The findings of the Senate Permanent Subcommittee on Investigations will be the subject of a daylong hearing on Tuesday.

It also means more trouble for the embattled Internal Revenue Service.

At issue is whether complex financial deals arranged by London-based Barclays Bank PLC and Germany's Deutsche Bank AG deliberately helped hedge funds exploit U.S. tax laws for financial advantage and bend rules designed to protect the financial system from excessive borrowing to finance speculative bets.

The IRS in 2010 warned against the financial instruments at question in the Senate investigation, but roughly four years later, no additional tax money has been collected from the hedge funds involved, Senate investigators said.

Hedge funds are private investment vehicles for very wealthy investors, and their steep costs to join effectively lock out ordinary Americans. They are often partnerships, whose investors are partners who reap the tax savings afforded by the scheme.

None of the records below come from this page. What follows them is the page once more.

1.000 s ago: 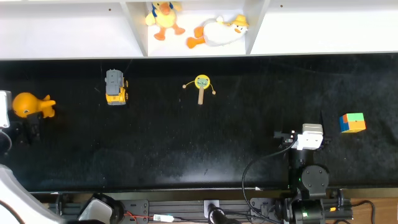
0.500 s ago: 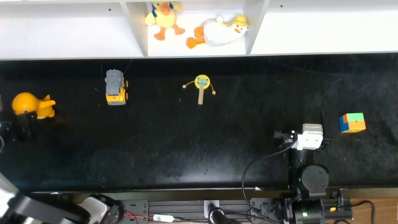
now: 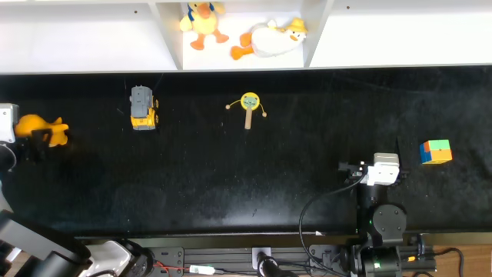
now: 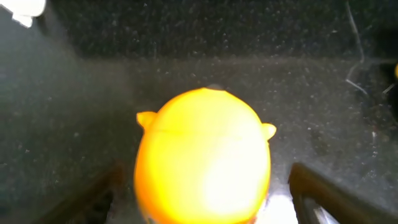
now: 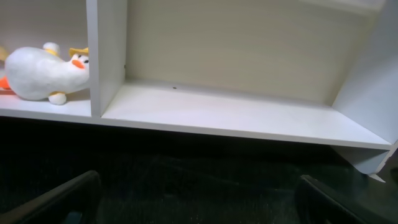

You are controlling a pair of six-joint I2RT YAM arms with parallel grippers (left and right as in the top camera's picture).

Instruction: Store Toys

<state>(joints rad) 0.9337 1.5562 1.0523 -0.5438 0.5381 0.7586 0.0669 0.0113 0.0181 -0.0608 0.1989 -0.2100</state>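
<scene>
Two claws spread wide: left claw (image 4: 202, 186) straddles the orange toy (image 4: 202, 155), right claw (image 5: 199, 196) faces the shelf (image 5: 236, 118).

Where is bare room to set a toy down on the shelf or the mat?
Bare: the right compartment, and the mat between rattle and cube. Crowded: the middle compartment, holding the yellow duck and white duck.

Left arm (image 3: 6, 125) far left, right arm (image 3: 382, 171) by its base, both jaws apart.
</scene>
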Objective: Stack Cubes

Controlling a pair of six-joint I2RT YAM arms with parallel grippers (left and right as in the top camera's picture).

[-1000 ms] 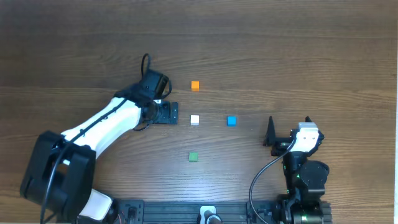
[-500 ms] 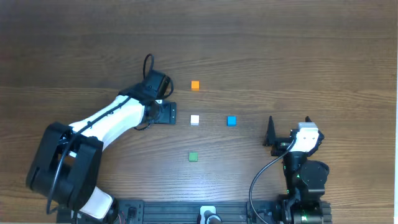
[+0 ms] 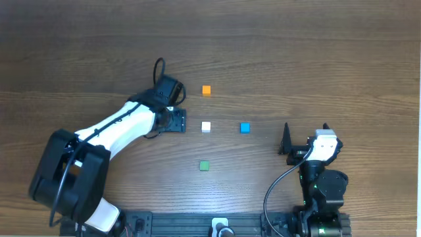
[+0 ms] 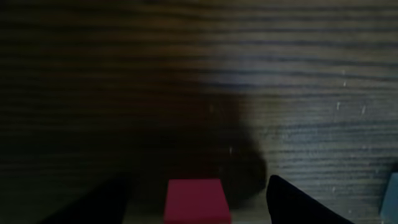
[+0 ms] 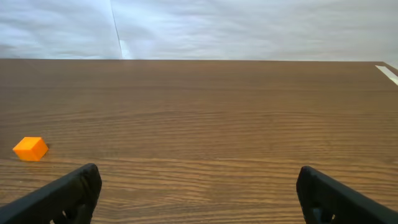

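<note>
The left hand (image 3: 179,121), at centre-left, is held wide open; a red cube (image 4: 196,200), cut off at the lower edge, is seen between its fingers, ungripped. White (image 3: 206,126), blue (image 3: 245,128), orange (image 3: 206,90) and green (image 3: 204,166) cubes are spread on the worktop (image 3: 316,59). The right hand (image 5: 199,186) is held open, empty.

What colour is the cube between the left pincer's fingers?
Red; the cube shows best in the left wrist view.

The left gripper (image 3: 183,120) is just beside the white cube (image 3: 206,126) on the wooden table (image 3: 329,52), with an orange cube (image 3: 206,90), a blue cube (image 3: 245,128) and a green cube (image 3: 204,166) nearby.
</note>
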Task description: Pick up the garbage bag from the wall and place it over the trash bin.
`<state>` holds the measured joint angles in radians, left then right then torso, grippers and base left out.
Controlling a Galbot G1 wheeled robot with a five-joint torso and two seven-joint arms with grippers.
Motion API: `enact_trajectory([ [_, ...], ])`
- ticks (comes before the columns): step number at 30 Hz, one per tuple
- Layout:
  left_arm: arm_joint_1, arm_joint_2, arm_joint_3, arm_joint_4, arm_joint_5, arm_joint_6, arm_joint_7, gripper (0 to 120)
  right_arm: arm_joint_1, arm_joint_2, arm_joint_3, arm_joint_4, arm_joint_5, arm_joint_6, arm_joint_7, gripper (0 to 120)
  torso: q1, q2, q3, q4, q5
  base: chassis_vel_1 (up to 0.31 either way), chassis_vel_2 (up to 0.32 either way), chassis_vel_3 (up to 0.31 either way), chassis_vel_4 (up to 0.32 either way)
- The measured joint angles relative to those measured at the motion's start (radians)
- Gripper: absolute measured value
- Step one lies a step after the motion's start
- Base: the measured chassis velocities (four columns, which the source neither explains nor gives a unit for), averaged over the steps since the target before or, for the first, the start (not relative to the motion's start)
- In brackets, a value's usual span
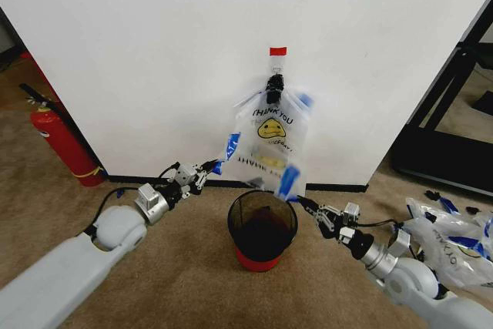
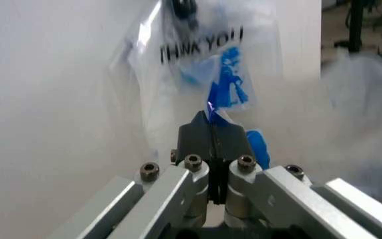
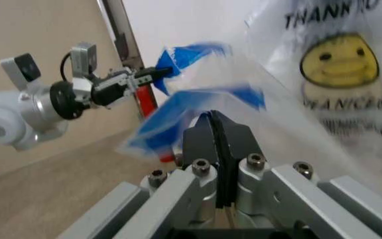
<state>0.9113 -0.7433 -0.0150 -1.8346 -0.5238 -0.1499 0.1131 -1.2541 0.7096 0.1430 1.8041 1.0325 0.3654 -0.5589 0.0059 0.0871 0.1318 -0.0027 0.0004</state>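
- Left gripper (image 1: 209, 166), centre-left of frame, clamped on one blue handle of the garbage bag (image 1: 269, 140).
- Right gripper (image 1: 302, 203), lower centre-right, pinching the other handle.
- Bag hangs centre frame, clipped to the wall (image 1: 154, 52).
- Trash bin (image 1: 262, 229) stands below, mouth unobstructed, between both grippers.

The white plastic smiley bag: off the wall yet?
No. The white plastic smiley bag hangs from the black clip; both grippers pinch its blue handles.
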Motion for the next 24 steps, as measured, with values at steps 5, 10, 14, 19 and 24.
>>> enact_trajectory([
  [5, 0.104, -0.030, -0.099, -0.150, -0.002, -0.002, -0.070, 0, 0.009, 0.000, 0.034, 0.076, 0.008, 0.037, 0.023, 0, 0.000, 0.000, 0.000, 0.0005, 0.0000, 0.000, 0.000, 0.000, 0.000],
  [10, 0.202, -0.047, -0.164, -0.276, -0.012, 0.012, -0.112, 0, 0.023, 0.013, 0.074, 0.144, 0.007, 0.065, 0.079, 0, 0.000, 0.000, 0.000, 0.0003, -0.0001, 0.000, 0.000, 0.000, 0.000],
  [14, 0.276, -0.070, -0.221, -0.367, -0.032, 0.050, -0.141, 0, 0.049, 0.025, 0.096, 0.198, 0.018, 0.057, 0.134, 0, 0.000, 0.000, 0.000, 0.0007, -0.0004, 0.000, 0.000, 0.000, 0.000],
  [19, 0.371, -0.090, -0.318, -0.511, -0.071, 0.166, -0.220, 0, 0.062, 0.036, 0.128, 0.284, 0.083, 0.015, 0.249, 0, 0.000, 0.000, 0.000, 0.0005, -0.0004, 0.000, 0.000, 0.000, 0.000],
  [24, 0.404, -0.097, -0.374, -0.564, -0.082, 0.208, -0.247, 0, 0.049, 0.051, 0.128, 0.284, 0.089, 0.013, 0.266, 0, 0.000, 0.000, 0.000, 0.0005, -0.0003, 0.000, 0.000, 0.000, 0.000],
])
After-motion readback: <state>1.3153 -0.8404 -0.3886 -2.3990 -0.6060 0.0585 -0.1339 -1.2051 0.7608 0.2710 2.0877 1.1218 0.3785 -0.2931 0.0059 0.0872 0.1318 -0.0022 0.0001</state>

The Senate report alleges that Deutsche Bank and Barclays conspired with the hedge funds to create a complex investment vehicle that gave the appearance of being a brokerage account like those used by ordinary Americans who play the stock market.

The difference, however, is that these accounts, called "basket options," involved billions of dollars in rapid and constant computerized trading. The hedge funds, the report said, were taking short-term profits but being taxed as if they were ordinary investors holding stocks for a year or longer. They were taxed at a rate of 15 percent to 20 percent instead of the rate of ordinary income, which is as high as 39 percent.

In a news conference detailing the scheme, committee Chairman Carl Levin, D-Mich., said the banks and a number of hedge funds established "sort of an alternative universe" in which there were large volumes of trading taking place in minutes, days and months.